I believe that it is imperative that brands take responsibility on behalf of consumers during times like these over goals of short-term growth and profits. However, I do not believe that all brands do.
First, it is evident that retailers are suffering the immediate consequences of an economic recession and continued customer support is necessary for sustainability. However, more aggressively than ever, retailers are attempting to encourage consumers to take out retail credit accounts. While this system allows a way for people to afford certain items by paying the value back over time, it is certainly not encouraging responsible consumer behavior, nor is it instilling any brand values into the minds of consumers that demonstrate care or consideration.

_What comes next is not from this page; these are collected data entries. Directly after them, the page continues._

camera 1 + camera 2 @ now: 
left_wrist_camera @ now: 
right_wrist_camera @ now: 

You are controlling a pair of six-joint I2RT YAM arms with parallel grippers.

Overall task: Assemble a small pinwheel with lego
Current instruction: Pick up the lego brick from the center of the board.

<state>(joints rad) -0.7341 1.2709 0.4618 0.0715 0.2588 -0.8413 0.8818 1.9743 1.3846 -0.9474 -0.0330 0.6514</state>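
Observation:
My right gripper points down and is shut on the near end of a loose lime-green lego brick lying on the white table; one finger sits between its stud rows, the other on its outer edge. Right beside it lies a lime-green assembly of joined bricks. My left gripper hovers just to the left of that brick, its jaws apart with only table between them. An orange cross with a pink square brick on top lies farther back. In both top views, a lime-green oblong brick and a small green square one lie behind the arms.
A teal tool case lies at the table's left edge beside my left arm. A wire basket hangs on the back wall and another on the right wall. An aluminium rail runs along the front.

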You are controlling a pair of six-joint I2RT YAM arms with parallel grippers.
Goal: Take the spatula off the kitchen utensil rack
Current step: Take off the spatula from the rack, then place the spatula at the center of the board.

To accentuate this is the fact that a majority of account-holders are likely not in a position to be purchasing goods from the selected retailers, but credit or account systems make consumers feel like they are. Completely contrary to the mission of the Credit Act is this system, which subtly encourages consumers to spend in advance as opposed to helping train them to function the other way: save and then spend. Furthermore, the slight mismanagement of any retail account is monitored and recorded, affecting that person’s ability to make larger and often significant investments in the future. These systems are accelerating credit debt when the aim should be to combat it.

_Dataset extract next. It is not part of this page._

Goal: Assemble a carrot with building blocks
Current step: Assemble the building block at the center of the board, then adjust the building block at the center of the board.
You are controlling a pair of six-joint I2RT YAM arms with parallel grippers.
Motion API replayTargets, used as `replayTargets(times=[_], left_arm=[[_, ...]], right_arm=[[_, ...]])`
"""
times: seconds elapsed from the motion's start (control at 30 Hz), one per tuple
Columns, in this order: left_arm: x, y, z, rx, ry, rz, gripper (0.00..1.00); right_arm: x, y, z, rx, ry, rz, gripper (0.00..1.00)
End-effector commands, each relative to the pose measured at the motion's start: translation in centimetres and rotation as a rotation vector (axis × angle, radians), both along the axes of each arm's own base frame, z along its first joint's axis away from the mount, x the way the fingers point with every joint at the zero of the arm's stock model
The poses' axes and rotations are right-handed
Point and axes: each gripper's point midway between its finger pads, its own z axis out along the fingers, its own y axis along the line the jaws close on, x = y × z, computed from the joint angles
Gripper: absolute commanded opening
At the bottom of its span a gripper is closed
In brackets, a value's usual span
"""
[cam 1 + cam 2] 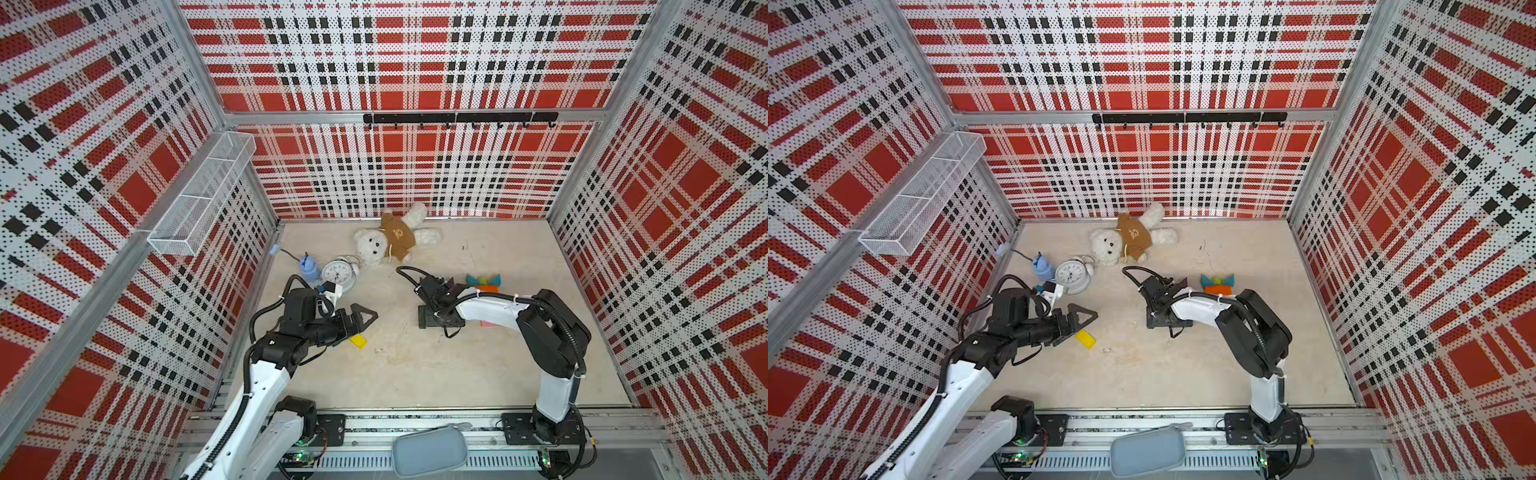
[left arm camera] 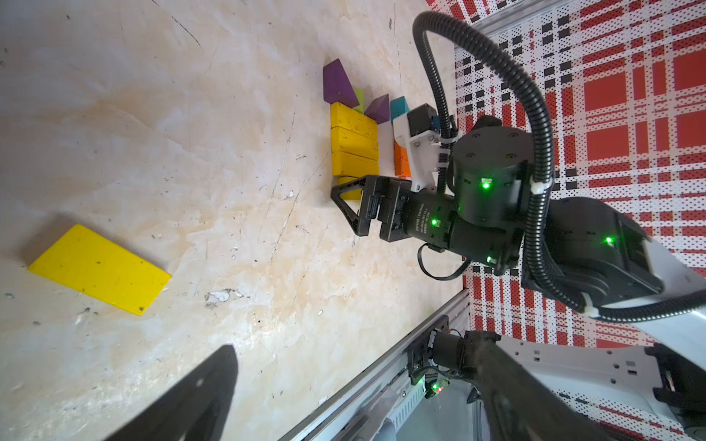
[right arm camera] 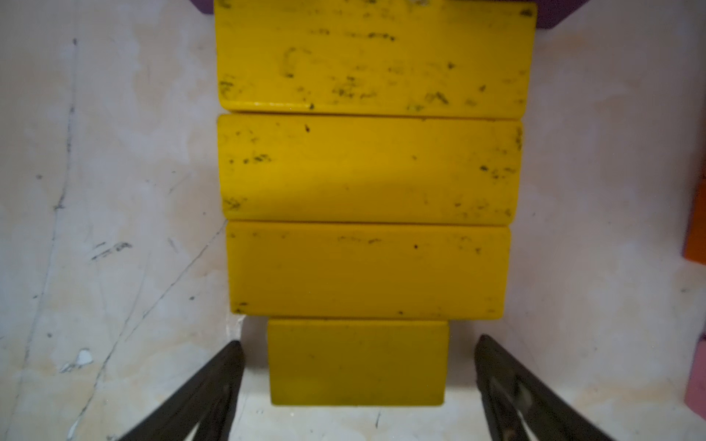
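Observation:
The building blocks form a column of three long yellow bars (image 3: 368, 168) with a shorter yellow block (image 3: 357, 362) at its end. My right gripper (image 3: 359, 341) stands open astride that short block, with a gap on each side. Purple triangles (image 2: 338, 84), a teal block (image 2: 399, 107) and orange blocks (image 2: 401, 160) lie by the column's far end. In both top views my right arm hides the column. One loose yellow block (image 1: 358, 340) (image 2: 99, 269) lies flat near my left gripper (image 1: 365, 318), which is open and holds nothing.
A teddy bear (image 1: 390, 241), a white alarm clock (image 1: 340, 272) and a blue bottle (image 1: 309, 268) lie at the back left. A teal, green and orange block cluster (image 1: 484, 282) and a pink block (image 1: 492, 323) sit beside the right arm. A grey pouch (image 1: 430, 451) rests on the front rail.

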Motion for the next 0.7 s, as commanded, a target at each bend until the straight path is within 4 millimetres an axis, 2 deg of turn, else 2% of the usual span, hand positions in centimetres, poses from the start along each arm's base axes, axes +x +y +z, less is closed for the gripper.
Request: replayTargets(times=[0.0,0.17,0.23,0.3,0.37,0.5,0.57,0.67], left_arm=[[0.0,-0.3,0.2,-0.008,-0.023,-0.014,0.99],[0.6,0.7,0.5,0.008,-0.042,0.033,0.99],[1.4,2.5,0.2,0.056,-0.034,0.120,1.00],[2.1,5.2,-0.6,0.137,-0.007,0.252,1.00],[2.7,7.8,-1.0,0.192,0.022,0.360,0.99],[3.1,11.4,-2.1,0.253,0.094,0.518,0.99],[3.0,12.6,-2.5,0.290,0.130,0.567,1.00],[3.0,13.4,-2.6,0.307,0.141,0.593,1.00]], right_arm=[[-1.0,0.4,1.4,0.001,-0.008,0.048,0.97],[-2.1,2.1,5.7,-0.015,-0.079,0.113,0.89],[-2.4,3.7,7.2,0.013,-0.100,0.152,0.85],[-3.1,6.4,7.8,0.064,-0.100,0.209,0.81],[-3.9,9.7,8.0,0.113,-0.097,0.281,0.80],[-5.2,16.4,7.1,0.202,-0.072,0.438,0.79],[-5.9,19.2,6.4,0.243,-0.067,0.514,0.79],[-6.7,22.2,5.1,0.256,-0.039,0.587,0.79]])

From a branding perspective, this demonstrates brand values that are irresponsible, profit-driven, selfish and uncommitted- essentially counter-values.
The second example I have is regarding one of South Africa’s leading banks. It is obvious that the business has been accelerating its marketing of a scope of products in order to subject existing customers to a larger offering, likely with the aim of customers extending their investment in one brand as opposed to across many. For example, banks offer savings solutions, investments, short-term insurance, life insurance, mortgages and bonds, loans, student facilities, car funding etc. A colleague of mine was contacted by his bank and told that he really should consider applying for a credit card. He said that he is quite happy with the way he spends his money currently and has no need for credit at this stage. The person who called him insisted that a credit card would benefit him because he has proven to be a responsible customer, who has managed his money effectively and responsibly.
We told him to tell the caller that it is irresponsible for a leading bank to be insisting that customers consider offerings related to credit spending during an economic recession. I stick to this and feel that it is a method of securing long-term spending with the bank in the name of profitable sustainability. From a business perspective this seems like a perfectly wise solution, but the brand will ultimately suffer and it will in turn affect the business in the long-term. Acknowledging a customer’s mature money management is a ridiculous way to disguise the blatant sale of credit. If anything, the brand should acknowledge good money management by discouraging consumers to change mature and successful patterns of spending. The brand would be a lot more respected and I wouldn’t have “Inspired to make money and motivated to get it” ringing sardonically in my ear.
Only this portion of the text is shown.